Ahoy, camarades! Les pirates des Lentillères partent à l'abordage des salles obscures et du capitalisme bétonnier et viennent nous conter les récits de leurs aventures. "Auto-produit, auto-diffusé, basé sur la participation bénévole, ce film tourné sur pellicule argentique 16mm s'est construit au fil de la vie du lieu, en corrélation avec celle-ci, au rythme des événements et des saisons. De l'écriture au montage en passant par le tournage, chaque étape a été collective et participative, dans une démarche de partage de savoir-faire ouverte à tous·tes" (https://piratesdeslentilleres.net/#hide2).

Ces forbans débordent d'idées ingénieuses et utilisent de nombreux moyens (collages, comédie musicale, clips, caricatures, effets d'optique par exemple) pour conquérir un océan cinématographique infesté de requins, contre vents et marées, tempêtes et vaisseaux colossaux de la flotte royale. En ce sens, la métaphore miroir entre navire et maison, qui appartiennent tous deux au même champ sémantique du "bâtiment", dont l'usage et l'illustration fait différer son sens entre vaisseau pirate chargé d'histoire et de récits et chalutier, de métal ou de béton, vampirisant l'espace et qui écrase le vivant sur son passage ; entre foyer et simple structure bâtie, est une très bonne trouvaille.

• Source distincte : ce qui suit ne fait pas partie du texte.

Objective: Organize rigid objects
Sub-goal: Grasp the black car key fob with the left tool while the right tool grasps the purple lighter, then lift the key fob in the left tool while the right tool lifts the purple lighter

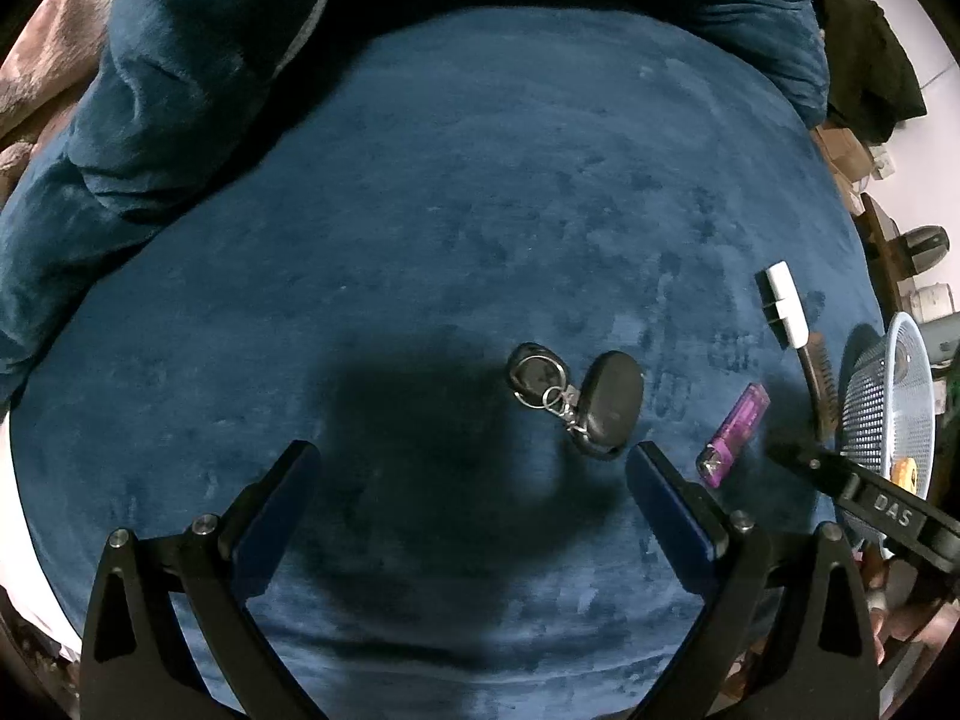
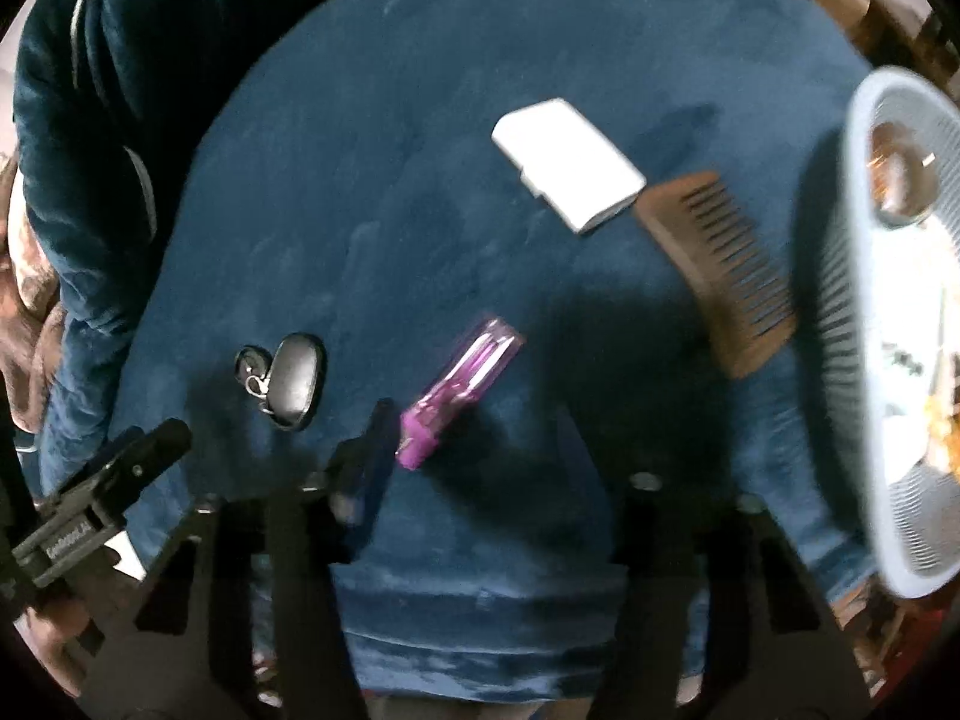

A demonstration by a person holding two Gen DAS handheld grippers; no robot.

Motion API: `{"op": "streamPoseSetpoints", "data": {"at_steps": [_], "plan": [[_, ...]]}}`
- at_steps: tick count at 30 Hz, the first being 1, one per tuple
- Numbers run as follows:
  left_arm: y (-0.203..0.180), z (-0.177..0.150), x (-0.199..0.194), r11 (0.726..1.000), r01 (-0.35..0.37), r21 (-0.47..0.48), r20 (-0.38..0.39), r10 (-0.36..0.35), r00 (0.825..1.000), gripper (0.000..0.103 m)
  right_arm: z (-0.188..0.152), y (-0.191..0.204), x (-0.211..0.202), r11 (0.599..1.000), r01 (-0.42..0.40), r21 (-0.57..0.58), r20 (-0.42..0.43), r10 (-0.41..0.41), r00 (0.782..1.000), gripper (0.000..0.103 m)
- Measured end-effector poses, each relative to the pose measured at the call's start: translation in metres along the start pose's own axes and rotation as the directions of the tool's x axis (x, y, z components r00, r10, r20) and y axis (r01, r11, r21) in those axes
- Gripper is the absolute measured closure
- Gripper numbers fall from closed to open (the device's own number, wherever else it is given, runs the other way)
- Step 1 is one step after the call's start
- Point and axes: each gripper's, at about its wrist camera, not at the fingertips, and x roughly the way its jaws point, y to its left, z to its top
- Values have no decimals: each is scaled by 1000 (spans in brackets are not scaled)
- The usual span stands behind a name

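Observation:
A black car key fob with a key ring point(image 1: 606, 405) lies on the blue velvet cover just ahead of my open, empty left gripper point(image 1: 471, 462), nearer its right finger. It also shows in the right wrist view point(image 2: 294, 381). A purple lighter point(image 2: 459, 384) lies just ahead of my open, empty right gripper point(image 2: 474, 420), close to its left finger; it also shows in the left wrist view point(image 1: 735, 435). A white box point(image 2: 567, 162) and a brown comb point(image 2: 717, 267) lie farther right. A pale blue mesh basket point(image 2: 852, 276) holds several items.
The blue velvet cover point(image 1: 450, 180) spans the surface, with a rumpled blue blanket point(image 1: 150, 90) at the far left. The basket point(image 1: 882, 396) stands at the right edge. Cardboard boxes and clutter point(image 1: 852, 144) lie beyond it.

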Motion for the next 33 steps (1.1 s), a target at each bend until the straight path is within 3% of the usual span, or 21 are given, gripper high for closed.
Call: {"op": "streamPoseSetpoints", "data": {"at_steps": [8,12,16,17,20,23,29,31,33], "plan": [[-1,-6,1,1000,-12,21,-11,12,1000,2,5,3,30,995,-28,100,-57,34,998,62],[1,-7,1,1000,-19,23,-14,19,1000,2,5,9,42,997,1,82,-68,4,998,63],[0,-5,4,1000,-19,6,-14,19,1000,5,2,29,40,990,117,-76,-52,-121,991,78],[1,-5,5,1000,-15,-2,-16,15,1000,6,2,34,35,976,177,-129,-19,-181,983,82],[-5,1,14,1000,0,-22,-22,-1,1000,8,2,35,30,952,251,-176,6,-254,967,83],[-16,8,29,1000,-6,-25,-47,4,999,17,2,22,32,976,176,-130,-40,-182,982,83],[-40,17,59,1000,-10,-2,-94,10,996,20,7,-14,28,1000,-1,26,-81,3,997,83],[-46,19,67,1000,-16,1,-89,16,996,22,8,-16,29,1000,-15,26,-84,17,996,83],[-52,20,70,1000,-26,15,-60,27,998,33,8,-25,25,1000,-13,18,-85,14,996,83]]}}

Une idée déjà rencontrée dans l'excellent The House (De Swaef, Roels, Von Bach et Baeza, 2022) et qui ne perd pas en efficacité en l'associant à la piraterie, au vivant et aux vivants.

D'autant que cela s'accompagne d'une mise en scène tantôt près des corps, première cibles du pouvoir oppressif, tantôt développant la profondeur du cadre pour intégrer ces corps dans leur environnement, les y ancrant de sorte qu'ils n'en soient pas détachables, sans qu'ils en soient pour autant les maîtres (les chefs, pour coller au leitmotiv des corsaires adeptes de développement durable).

Les deux premières parties séduisent inévitablement par leur beauté formelle, parfois "bricolée", des dialogues inspirés et des récits captivant bien qu'on ne les comprenne pas tous (le film faisant le choix intelligent de recueillir onze langues différentes, sans sous-titre, un parti pris qui terrifierait un cinéaste de renom également attaché à l'univers maritime...) permettant de traduire l'universalité et de faire non seulement de la parole mais aussi de l'écoute des actions, plus que du seul langage ou une attitude passive.
La troisième partie souffre hélas - à mon sens - de quelques trous dans la coque, notamment dans son rythme ou sa manière parfois de matérialiser l'oppression et de la combattre. Il s'agit toutefois de l'expression du ressenti et du vécu des premiers acteurs de la lutte, qu'il convient de respecter et de percevoir en ce sens. Elle n'en recèle pas moins de bonnes idées et de moments marquants (la scène du conseil par exemple) et d'une superbe dernière séquence. 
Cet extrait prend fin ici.